In the listing, some lines may hold the string "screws"; report how many do, as a bare number.
[Dataset Boundary: Start]
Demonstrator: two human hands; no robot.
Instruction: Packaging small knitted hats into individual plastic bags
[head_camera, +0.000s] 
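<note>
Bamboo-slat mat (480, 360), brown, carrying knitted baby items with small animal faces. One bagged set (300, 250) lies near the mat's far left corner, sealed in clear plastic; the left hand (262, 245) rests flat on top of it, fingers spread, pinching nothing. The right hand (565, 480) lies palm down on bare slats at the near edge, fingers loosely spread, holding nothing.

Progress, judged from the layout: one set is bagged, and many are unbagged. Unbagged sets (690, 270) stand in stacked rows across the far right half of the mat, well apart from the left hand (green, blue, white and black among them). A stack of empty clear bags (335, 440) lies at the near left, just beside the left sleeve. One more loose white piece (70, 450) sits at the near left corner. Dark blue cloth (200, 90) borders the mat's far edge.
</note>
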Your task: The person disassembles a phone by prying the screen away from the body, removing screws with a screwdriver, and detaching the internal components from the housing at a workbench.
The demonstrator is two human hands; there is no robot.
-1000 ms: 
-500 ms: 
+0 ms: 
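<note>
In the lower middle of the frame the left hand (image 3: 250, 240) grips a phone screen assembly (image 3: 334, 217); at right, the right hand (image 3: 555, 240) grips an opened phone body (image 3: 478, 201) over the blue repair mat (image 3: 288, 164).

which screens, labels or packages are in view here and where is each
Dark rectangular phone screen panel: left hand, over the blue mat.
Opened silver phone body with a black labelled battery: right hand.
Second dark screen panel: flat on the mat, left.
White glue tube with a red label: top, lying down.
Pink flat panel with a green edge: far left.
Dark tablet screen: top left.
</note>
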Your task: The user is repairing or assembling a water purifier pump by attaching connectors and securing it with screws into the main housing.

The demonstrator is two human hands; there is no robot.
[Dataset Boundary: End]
:: Finished exercise ::
2